A few of the BJP’s ‘official’ nominees in the rural body elections — the last phase of the three-tier polls — have alleged that certain Union ministers and members of the Shivraj Singh Chouhan cabinet worked to engineer their defeat, and ultimately ended up helping the Congress.

In this phase of the local body election, indirect voting was conducted to decide the chairpersons of 51 district panchayats, as well as other posts. BJP-backed candidates won 41 district panchayat president posts, while eight and two went to Congress-supported and Independent contenders respectively.

The BJP candidates who lost include Jyoti Prakash Dhurve, a two-time district panchayat president from Dindori and the wife of former BJP state minister Om Prakash Dhurve. She has blamed Union minister Faggan Singh Kulaste for her defeat to a Congress-backed candidate this time. Kulaste’s aides, on the other hand, have accused Dhurve of not acting in accordance with the party.

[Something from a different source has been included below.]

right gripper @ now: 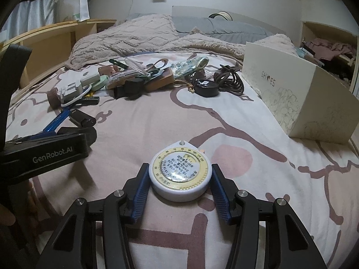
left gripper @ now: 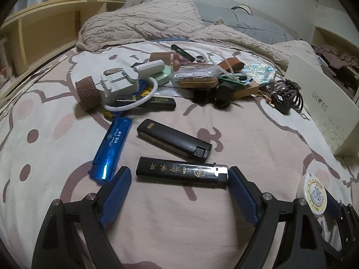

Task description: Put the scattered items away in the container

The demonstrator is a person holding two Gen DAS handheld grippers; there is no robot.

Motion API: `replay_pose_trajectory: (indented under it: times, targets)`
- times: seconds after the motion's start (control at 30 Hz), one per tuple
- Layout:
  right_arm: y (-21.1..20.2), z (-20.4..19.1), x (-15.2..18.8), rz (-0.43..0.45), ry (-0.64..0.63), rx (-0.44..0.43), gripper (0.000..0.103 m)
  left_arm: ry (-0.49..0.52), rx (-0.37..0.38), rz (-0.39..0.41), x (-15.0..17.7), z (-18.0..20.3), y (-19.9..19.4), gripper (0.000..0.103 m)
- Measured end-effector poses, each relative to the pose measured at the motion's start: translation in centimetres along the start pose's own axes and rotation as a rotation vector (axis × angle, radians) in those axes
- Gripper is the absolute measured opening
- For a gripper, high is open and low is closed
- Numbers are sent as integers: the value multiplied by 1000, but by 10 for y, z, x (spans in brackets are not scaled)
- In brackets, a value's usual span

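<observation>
My left gripper (left gripper: 179, 174) is open on the bedspread, its blue pads either side of a black lighter with gold lettering (left gripper: 181, 174); the right pad touches the lighter's metal end. A second black lighter (left gripper: 174, 141) and a blue lighter (left gripper: 111, 150) lie just beyond. My right gripper (right gripper: 180, 178) has both pads against a round white and yellow tape measure (right gripper: 180, 173), which rests on the bed. The tape measure also shows in the left wrist view (left gripper: 313, 196). A cream shoe box (right gripper: 298, 98) stands at the right.
A pile of small items (left gripper: 179, 76) lies across the middle of the bed: a brown roll (left gripper: 87, 93), a grey clamp tool, cases, cables and a black coiled cord (right gripper: 228, 80). A rumpled beige blanket (left gripper: 145, 22) lies behind. Wooden shelves (left gripper: 44, 29) stand at left.
</observation>
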State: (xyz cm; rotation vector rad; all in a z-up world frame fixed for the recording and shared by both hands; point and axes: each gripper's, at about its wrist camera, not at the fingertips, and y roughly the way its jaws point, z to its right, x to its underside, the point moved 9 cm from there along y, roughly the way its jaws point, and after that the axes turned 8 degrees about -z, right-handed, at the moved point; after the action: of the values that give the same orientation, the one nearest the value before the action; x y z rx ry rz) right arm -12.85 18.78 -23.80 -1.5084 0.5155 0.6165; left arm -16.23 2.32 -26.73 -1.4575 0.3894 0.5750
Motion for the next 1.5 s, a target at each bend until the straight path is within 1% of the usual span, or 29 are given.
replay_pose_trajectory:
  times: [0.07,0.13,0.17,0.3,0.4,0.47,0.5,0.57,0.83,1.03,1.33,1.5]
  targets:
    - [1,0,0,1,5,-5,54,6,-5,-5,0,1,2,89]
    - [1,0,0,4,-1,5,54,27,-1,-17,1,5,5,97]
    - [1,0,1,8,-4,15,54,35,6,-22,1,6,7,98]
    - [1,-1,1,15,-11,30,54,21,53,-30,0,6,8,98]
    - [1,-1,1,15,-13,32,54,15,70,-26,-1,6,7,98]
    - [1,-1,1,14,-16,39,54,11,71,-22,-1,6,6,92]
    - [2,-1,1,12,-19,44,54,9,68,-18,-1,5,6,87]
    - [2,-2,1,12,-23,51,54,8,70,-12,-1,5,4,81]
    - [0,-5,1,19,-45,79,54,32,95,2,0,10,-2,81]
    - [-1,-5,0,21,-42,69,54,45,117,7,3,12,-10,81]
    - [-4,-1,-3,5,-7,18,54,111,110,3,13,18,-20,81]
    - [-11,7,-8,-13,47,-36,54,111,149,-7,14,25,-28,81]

In Damoh, former district panchayat president Shiv Charan Patel — a close associate of Union minister and Damoh MP Prahlad Singh Patel — has accused state PWD minister Gopal Bhargava and others of conspiring to help the Congress-backed candidate win.

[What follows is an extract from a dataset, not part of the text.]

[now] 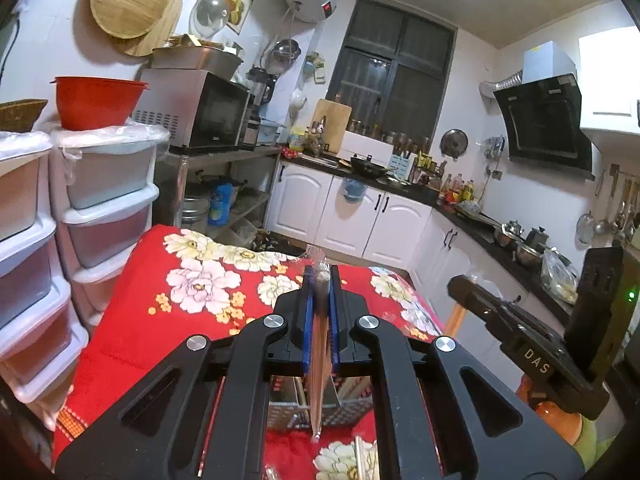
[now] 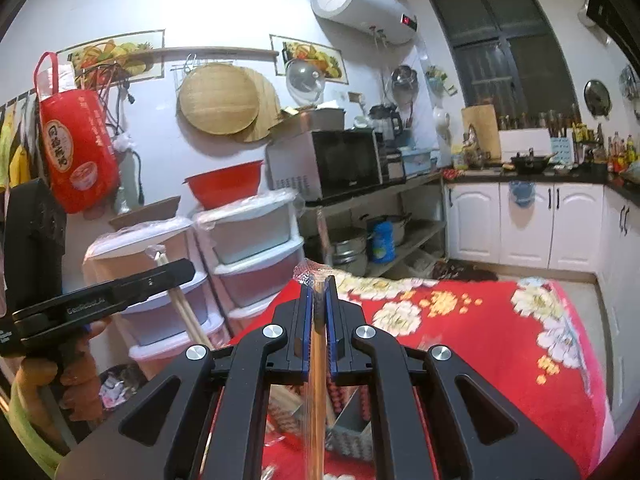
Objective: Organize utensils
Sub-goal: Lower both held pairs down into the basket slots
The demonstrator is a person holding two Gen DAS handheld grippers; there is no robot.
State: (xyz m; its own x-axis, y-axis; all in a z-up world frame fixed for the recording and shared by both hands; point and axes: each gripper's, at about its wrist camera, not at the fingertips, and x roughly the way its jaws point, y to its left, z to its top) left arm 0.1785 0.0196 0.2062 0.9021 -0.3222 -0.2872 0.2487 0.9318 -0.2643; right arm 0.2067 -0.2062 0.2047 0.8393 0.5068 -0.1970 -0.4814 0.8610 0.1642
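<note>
Wooden chopsticks in a clear plastic sleeve (image 1: 320, 344) are pinched between the blue pads of my left gripper (image 1: 321, 280), whose fingers are pressed nearly together on them; the crinkled sleeve top pokes out past the fingertips and the sticks hang down toward the table. My right gripper (image 2: 319, 284) is closed the same way on a second plastic-wrapped wooden pair (image 2: 316, 364), likewise dangling below the jaws. Both pairs are held up over the near edge of the table, which is covered in a red cloth printed with white and pink flowers (image 1: 192, 280). Directly beneath them, at that near edge, stands a grey perforated metal utensil holder with compartments (image 1: 344, 404); a few sticks appear to lean in it already, though I cannot tell how many or in which section. More wrapped chopsticks (image 1: 362, 458) lie loose on the cloth just in front of it. I judge the sorting to be partly done at best: two pairs are in hand and not yet set down, and loose ones remain on the cloth. As for writing, the body of my right gripper shows the letters "DAS" (image 1: 536, 361) in the left view; the side of my left gripper carries small print I cannot read clearly, and the red bag hanging on the wall (image 2: 76, 152) bears large Chinese characters.
</note>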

It’s a similar story in Harda, where state minister Kamal Patel is facing some heat from cadres for the victory of the Congress’s Reva Patel. She happens to be Kamal Patel’s cousin.

Speaking to ThePrint, BJP state general secretary Bhagwandas Sabnani said that he was aware of the allegations doing the rounds. “The party is hearing the complaints of leaders who are blaming others for sabotaging their chance, but a detailed analysis will be done in the respective districts only after 15 August,” he said.

While the BJP has outperformed all other parties in the local body elections and has maintained that this bodes well for the 2023 MP assembly polls, it did not repeat the clean sweep it achieved for mayoral posts that it did in the last round in 2014. The party won nine out of 16 mayoral posts, while the Congress got five, up from none the last time, and the Aam Aadmi Party also opened its account with one post. Off the record, party leaders attributed the losses to “infighting, poor candidate selection, and overconfidence”.

On Tuesday, the BJP shifted all 34 of its councillors in the Gwalior Municipal Corporation to Delhi ahead of the 5 August voting to elect the chairperson of the civic body’s council, apparently to counteract differences between the “camps” of senior leaders.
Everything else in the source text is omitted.